His first meal was two pieces of grocery store fried chicken -- which he ate simultaneously -- and a glass of lemonade. The chicken was "fantastic," he said.
"I didn't even eat anything else with it. I just had two pieces of chicken there and people are shaking my hand and leaving like, 'Ugh, I got grease on my hand,' " he said with a chuckle. "Sorry."
During visits with family members, he learned how much the world had changed since he was locked up. Everyone had high-tech cell phones with cameras. His cousins and nephews were showing him YouTube and their MySpace pages.

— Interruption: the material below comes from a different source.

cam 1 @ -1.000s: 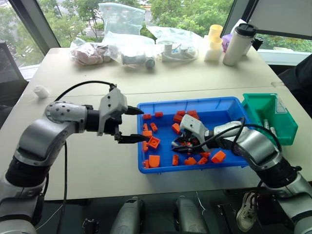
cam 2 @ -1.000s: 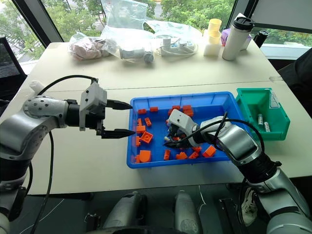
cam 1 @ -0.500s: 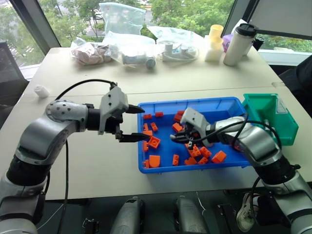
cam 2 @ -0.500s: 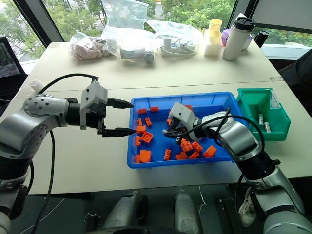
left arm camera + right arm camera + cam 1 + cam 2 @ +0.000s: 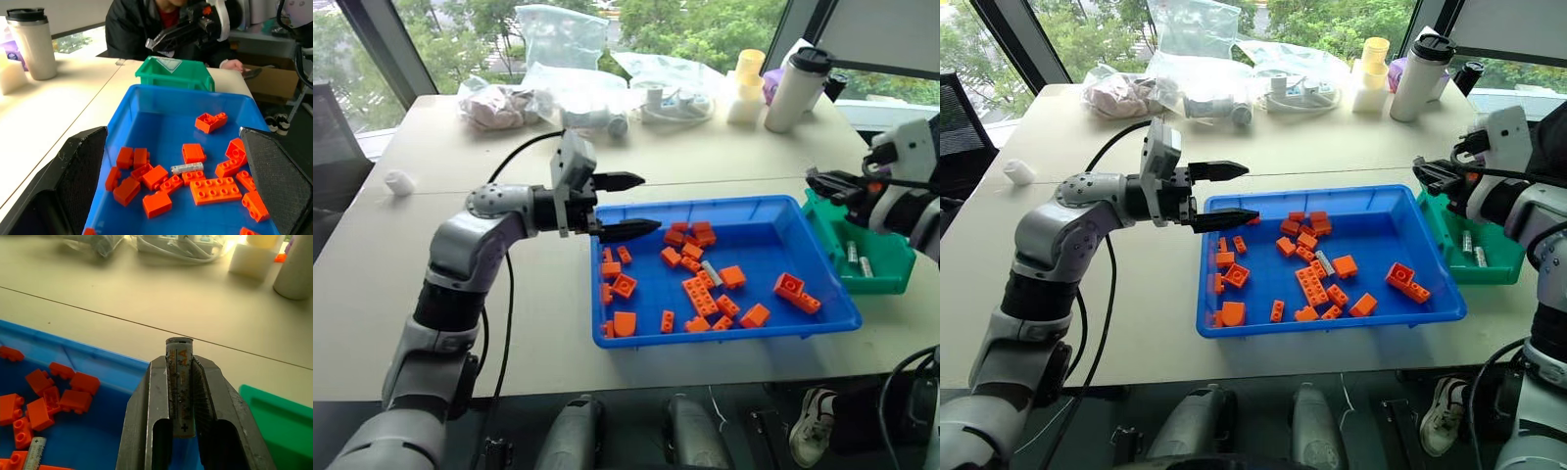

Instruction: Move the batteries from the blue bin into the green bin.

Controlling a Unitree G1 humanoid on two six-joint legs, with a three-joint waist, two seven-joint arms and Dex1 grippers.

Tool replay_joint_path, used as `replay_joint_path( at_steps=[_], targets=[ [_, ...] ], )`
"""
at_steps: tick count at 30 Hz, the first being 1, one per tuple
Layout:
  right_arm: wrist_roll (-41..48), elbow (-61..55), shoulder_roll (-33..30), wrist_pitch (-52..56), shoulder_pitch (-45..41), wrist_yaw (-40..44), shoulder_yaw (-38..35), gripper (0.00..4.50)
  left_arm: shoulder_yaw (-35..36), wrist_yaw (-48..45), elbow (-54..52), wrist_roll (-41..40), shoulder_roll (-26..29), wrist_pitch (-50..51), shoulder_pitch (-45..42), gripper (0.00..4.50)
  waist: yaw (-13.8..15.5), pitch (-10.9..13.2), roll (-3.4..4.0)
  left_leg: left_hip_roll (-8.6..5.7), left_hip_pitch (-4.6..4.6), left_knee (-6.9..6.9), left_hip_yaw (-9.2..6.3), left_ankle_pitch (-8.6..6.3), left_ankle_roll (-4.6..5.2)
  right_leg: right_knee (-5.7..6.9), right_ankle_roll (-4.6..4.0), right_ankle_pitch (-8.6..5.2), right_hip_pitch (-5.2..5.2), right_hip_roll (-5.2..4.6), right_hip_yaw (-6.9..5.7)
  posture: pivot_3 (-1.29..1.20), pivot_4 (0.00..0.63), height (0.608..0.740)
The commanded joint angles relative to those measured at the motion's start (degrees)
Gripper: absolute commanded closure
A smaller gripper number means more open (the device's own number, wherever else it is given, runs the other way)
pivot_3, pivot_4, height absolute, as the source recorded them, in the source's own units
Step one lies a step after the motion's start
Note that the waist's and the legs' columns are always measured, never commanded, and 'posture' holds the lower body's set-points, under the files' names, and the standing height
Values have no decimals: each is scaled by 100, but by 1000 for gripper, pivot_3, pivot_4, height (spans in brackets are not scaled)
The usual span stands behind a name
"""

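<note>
Gripping one AA battery (image 5: pixel 179 384) lengthwise between its closed fingers, the right end effector (image 5: pixel 1433 176) hangs over the gap between the blue bin (image 5: pixel 1400 205) and the green bin (image 5: pixel 1500 267). A second battery (image 5: pixel 1324 262) lies among orange bricks (image 5: pixel 1313 285) near the middle of the blue bin; two further batteries (image 5: pixel 1474 247) lie side by side in the green bin, just beside the blue bin's right end. The left end effector (image 5: pixel 1230 194), fingers spread apart and empty, hovers at the blue bin's rear left corner, pointing along it. Both bins rest on the counter (image 5: pixel 1136 304).
</note>
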Motion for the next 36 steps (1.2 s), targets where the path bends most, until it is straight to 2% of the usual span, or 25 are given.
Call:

Despite the changes all around him, the changes within him seem negligible, he said. "I don't feel a whole lot different other than a lot of emotional baggage," he said. "Other people would be able to tell you better than I would how much I've changed."
His freedom still seems like a dream at times, he said. As for trying to recover the years he feels were wrongly taken from him -- the years in high school and in the Navy when he was pegged as a murderer or the decade he spent in a prison cell -- he understands they're gone forever.
"You can't get any time back," he said, quipping, "My youth and my hair, gone."
Though there are strong indications that Masters could be fully exonerated in February, he is not getting his hopes too high -- not after the events of the past two decades.
"For me, it's not over until it's over. They haven't dismissed any charges. I'm out on bond, so I'm not completely free yet," he said.
Masters said he and his legal team are prepared in the event of a new trial.
"Whatever happens, happens. We're ready."